Exact transcript, pictures excluded: write out every record below.

## Records supplied

————

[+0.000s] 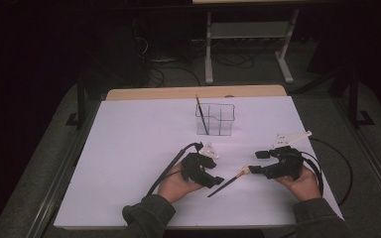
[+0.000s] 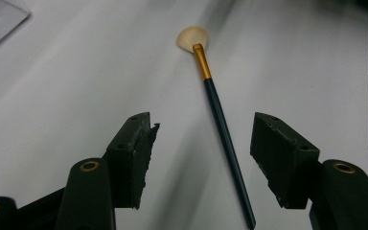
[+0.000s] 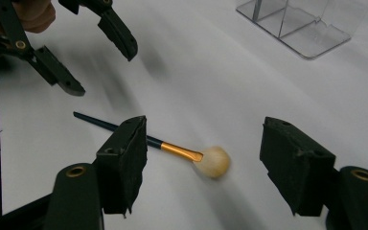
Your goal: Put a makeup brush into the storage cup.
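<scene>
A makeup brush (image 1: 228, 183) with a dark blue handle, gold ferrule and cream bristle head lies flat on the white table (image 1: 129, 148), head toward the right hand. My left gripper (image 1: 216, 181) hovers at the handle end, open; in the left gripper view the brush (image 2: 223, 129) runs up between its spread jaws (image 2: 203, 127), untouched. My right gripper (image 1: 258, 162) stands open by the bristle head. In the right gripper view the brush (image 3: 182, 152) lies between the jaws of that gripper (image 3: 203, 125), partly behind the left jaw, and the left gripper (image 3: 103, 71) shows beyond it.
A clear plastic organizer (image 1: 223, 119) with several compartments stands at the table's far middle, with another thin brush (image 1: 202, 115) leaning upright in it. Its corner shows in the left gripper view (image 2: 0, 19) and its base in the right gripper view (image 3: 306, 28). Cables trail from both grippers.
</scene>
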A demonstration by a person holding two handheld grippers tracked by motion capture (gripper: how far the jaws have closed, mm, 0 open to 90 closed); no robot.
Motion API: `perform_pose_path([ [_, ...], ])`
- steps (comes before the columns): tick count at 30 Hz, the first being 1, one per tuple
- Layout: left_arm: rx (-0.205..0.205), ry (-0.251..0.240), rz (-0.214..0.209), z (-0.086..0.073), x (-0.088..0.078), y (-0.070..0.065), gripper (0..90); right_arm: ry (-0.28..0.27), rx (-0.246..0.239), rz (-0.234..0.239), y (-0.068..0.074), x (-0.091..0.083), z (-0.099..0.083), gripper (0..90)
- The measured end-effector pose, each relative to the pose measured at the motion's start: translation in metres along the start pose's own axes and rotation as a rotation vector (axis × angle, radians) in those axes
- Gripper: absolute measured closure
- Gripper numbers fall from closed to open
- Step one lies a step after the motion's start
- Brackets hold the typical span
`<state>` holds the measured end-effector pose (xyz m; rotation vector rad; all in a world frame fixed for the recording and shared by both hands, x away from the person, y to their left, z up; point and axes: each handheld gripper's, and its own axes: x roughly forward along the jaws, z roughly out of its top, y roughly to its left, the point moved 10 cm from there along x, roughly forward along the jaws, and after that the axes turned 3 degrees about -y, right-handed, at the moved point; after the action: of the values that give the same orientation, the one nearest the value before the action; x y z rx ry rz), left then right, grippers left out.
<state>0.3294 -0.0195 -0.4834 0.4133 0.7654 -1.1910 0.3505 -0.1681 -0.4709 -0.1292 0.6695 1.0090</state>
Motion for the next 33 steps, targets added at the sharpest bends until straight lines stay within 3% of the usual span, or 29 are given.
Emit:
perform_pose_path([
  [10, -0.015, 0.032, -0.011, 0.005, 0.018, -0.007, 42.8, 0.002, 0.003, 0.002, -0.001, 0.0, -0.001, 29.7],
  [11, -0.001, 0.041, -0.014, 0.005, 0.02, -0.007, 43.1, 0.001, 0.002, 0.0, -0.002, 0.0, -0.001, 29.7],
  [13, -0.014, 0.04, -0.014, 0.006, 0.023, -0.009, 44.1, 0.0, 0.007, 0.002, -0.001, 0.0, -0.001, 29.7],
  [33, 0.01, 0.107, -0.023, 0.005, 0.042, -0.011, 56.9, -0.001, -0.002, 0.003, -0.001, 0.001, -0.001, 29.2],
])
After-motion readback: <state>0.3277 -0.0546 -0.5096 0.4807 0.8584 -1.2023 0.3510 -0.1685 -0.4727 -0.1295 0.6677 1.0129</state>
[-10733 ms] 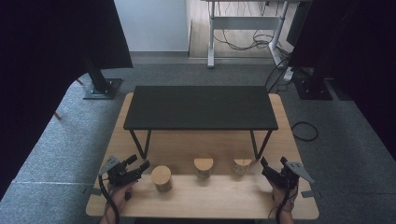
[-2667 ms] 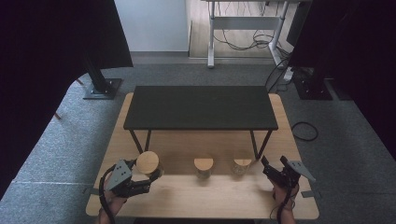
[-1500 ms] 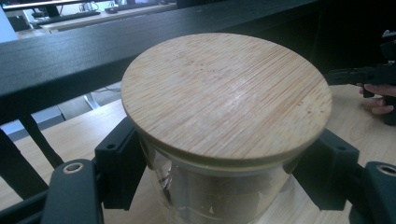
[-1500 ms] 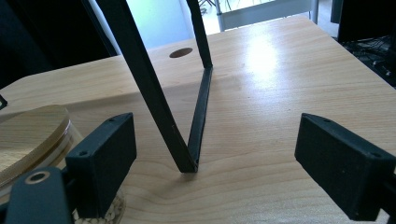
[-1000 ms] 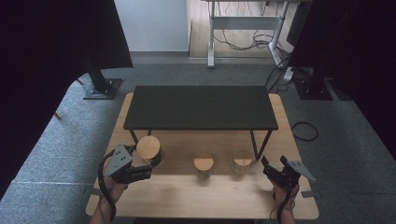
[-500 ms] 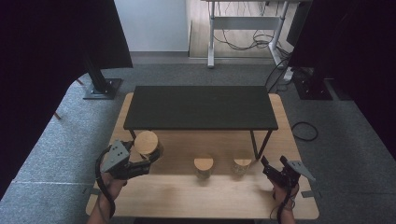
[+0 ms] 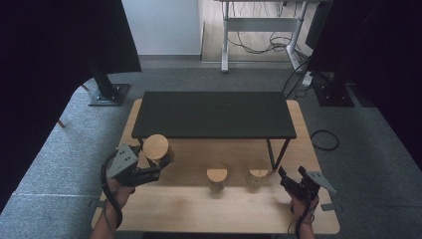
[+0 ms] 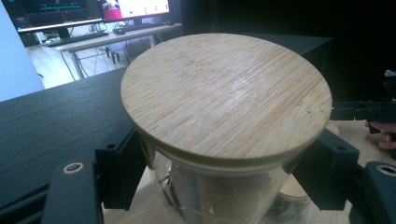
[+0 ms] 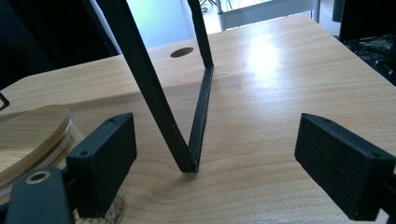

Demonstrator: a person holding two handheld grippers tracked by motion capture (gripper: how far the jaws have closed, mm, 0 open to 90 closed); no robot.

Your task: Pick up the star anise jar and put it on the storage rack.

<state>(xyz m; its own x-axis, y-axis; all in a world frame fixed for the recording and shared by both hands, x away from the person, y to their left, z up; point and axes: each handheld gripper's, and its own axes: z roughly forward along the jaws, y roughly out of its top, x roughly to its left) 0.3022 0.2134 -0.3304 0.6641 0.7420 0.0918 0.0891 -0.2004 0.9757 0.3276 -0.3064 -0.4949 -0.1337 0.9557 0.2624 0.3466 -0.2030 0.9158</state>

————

## The completed task
[+0.000s] 
[+0.000s] 
[+0.000s] 
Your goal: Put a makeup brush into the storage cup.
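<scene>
A makeup brush (image 1: 228, 183) with a dark blue handle, gold ferrule and cream bristle head lies flat on the white table (image 1: 129, 148), head toward the right hand. My left gripper (image 1: 216, 181) hovers at the handle end, open; in the left gripper view the brush (image 2: 223, 129) runs up between its spread jaws (image 2: 203, 127), untouched. My right gripper (image 1: 258, 162) stands open by the bristle head. In the right gripper view the brush (image 3: 182, 152) lies between the jaws of that gripper (image 3: 203, 125), partly behind the left jaw, and the left gripper (image 3: 103, 71) shows beyond it.
A clear plastic organizer (image 1: 223, 119) with several compartments stands at the table's far middle, with another thin brush (image 1: 202, 115) leaning upright in it. Its corner shows in the left gripper view (image 2: 0, 19) and its base in the right gripper view (image 3: 306, 28). Cables trail from both grippers.
</scene>
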A demonstration by a person holding two handheld grippers tracked by motion capture (gripper: how far the jaws have closed, mm, 0 open to 90 closed); no robot.
Motion API: `perform_pose_path([ [_, ...], ])`
- steps (comes before the columns): tick count at 30 Hz, the first being 1, one per tuple
- Layout: left_arm: rx (-0.205..0.205), ry (-0.251..0.240), rz (-0.214..0.209), z (-0.086..0.073), x (-0.088..0.078), y (-0.070..0.065), gripper (0..90); right_arm: ry (-0.28..0.27), rx (-0.246..0.239), rz (-0.234..0.239), y (-0.068..0.074), x (-0.091..0.083), z (-0.099..0.083), gripper (0..90)
- The measured end-effector pose, each relative to the pose measured at the motion's start: translation in metres along the start pose's own axes and rotation as a rotation vector (axis × angle, radians) in those axes
- Gripper: absolute measured closure
- Gripper numbers fall from closed to open
- Step one lies a step after the motion's start
- Brackets hold the typical span
`<state>` holds the measured end-effector pose (xyz m; rotation vector rad; all in a world frame fixed for the recording and shared by both hands, x away from the person, y to their left, z up; point and axes: each handheld gripper's, and its own axes: x roughly forward along the jaws, z roughly out of its top, y roughly to its left, the point moved 10 cm from there along x, roughly forward along the jaws, and after that the axes turned 3 degrees about -y, right-handed, at the moved point; after the action: of the values that give the same orientation, the one nearest the value before the action; x y z rx ry rz), left then right, grippers left out.
<state>0.3294 -0.0195 -0.4834 0.4133 0.7654 -1.1910 0.3505 -0.1681 -0.4709 -0.1292 0.6695 1.0090</state>
Motion for the next 33 steps, targets added at the sharpest bends until straight lines stay within 3% of the usual span, or 29 are given.
Emit:
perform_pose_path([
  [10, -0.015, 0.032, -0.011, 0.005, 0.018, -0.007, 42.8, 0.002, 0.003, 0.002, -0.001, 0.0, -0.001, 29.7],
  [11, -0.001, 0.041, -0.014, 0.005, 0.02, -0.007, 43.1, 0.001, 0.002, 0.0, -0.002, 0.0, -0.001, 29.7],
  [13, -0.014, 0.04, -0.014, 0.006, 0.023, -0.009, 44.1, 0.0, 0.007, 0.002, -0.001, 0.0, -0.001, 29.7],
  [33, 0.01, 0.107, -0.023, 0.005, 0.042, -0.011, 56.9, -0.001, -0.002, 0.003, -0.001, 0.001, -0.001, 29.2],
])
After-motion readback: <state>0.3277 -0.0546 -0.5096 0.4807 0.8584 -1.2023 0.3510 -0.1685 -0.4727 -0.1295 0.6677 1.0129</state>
[-10733 ms] 
[-2667 ms] 
[-1500 ms] 
[-1500 ms] 
[-1000 ms] 
[-500 ms] 
[+0 ms] 
[+0 ms] 
[+0 ms] 

Demonstrator: a person holding two handheld grippers tracked by motion capture (gripper: how far the jaws have closed, mm, 0 open to 90 closed); no robot.

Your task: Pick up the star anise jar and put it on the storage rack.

<state>(xyz m; its own x-axis, y-axis; all in a world frame fixed for the recording and shared by both hands, x away from the person, y to their left, z up; point and axes: each handheld gripper's, and its own axes: z roughly forward along the jaws, y roughly out of its top, x roughly to its left) 0.3022 0.2134 -0.3304 0.6641 0.7420 0.0918 0.0891 -0.2004 0.9757 0.3276 -0.3064 -0.4949 -0.1337 0.9557 0.2624 0.3466 -0.2030 0.9158</state>

Nothing else is part of this output.